ASSIGNMENT: For the listing below, show each line that includes the string "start".

[DATA EXCERPT]

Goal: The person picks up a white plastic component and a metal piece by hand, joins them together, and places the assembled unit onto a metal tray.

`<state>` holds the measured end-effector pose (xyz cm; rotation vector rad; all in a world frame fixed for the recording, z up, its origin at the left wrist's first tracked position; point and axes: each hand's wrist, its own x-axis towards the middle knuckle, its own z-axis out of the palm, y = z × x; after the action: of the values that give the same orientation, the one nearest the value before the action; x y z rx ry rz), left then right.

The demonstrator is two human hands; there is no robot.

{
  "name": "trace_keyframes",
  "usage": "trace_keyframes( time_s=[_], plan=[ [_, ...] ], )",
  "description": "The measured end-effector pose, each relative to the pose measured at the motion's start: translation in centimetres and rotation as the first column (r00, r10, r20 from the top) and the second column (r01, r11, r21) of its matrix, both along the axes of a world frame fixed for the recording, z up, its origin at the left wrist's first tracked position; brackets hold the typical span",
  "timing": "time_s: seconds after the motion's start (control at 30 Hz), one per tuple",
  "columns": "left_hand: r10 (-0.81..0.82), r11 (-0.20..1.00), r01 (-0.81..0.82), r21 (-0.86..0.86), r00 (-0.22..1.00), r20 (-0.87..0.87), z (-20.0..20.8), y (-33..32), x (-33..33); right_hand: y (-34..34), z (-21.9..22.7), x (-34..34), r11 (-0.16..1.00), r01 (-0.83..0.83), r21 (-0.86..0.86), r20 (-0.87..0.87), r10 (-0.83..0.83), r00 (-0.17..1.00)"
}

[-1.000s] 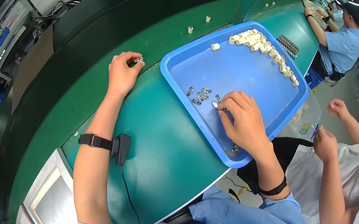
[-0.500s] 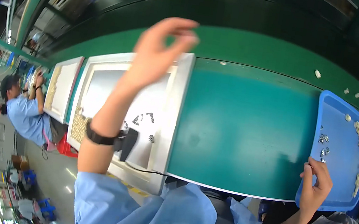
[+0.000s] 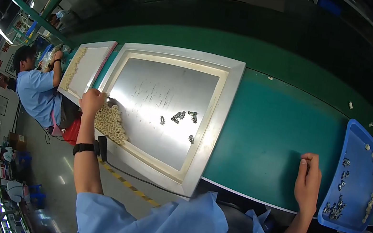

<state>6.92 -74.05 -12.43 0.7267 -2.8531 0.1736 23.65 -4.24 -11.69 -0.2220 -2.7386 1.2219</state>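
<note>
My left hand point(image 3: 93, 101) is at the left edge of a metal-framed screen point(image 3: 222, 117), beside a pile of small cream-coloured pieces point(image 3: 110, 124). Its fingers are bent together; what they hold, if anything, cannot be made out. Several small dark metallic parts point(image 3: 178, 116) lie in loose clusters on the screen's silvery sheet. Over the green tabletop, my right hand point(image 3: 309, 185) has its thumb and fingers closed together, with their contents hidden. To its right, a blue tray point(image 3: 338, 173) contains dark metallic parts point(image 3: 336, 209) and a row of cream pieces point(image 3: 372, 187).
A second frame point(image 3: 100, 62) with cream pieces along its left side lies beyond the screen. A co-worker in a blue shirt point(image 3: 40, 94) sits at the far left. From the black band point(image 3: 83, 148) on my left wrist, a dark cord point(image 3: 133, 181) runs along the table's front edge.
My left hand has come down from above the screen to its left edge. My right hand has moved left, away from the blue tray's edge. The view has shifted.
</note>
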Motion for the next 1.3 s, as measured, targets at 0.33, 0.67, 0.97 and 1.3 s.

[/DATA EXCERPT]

RESPONSE BOX:
  "description": "The measured end-effector pose, each relative to the pose measured at the motion's start: translation in centimetres and rotation as the first column (r00, r10, r20 from the top) and the second column (r01, r11, r21) of its matrix, both along the axes of a world frame fixed for the recording, z up, its origin at the left wrist's first tracked position; brackets hold the typical span",
  "timing": "time_s: seconds after the motion's start (control at 30 Hz), one per tuple",

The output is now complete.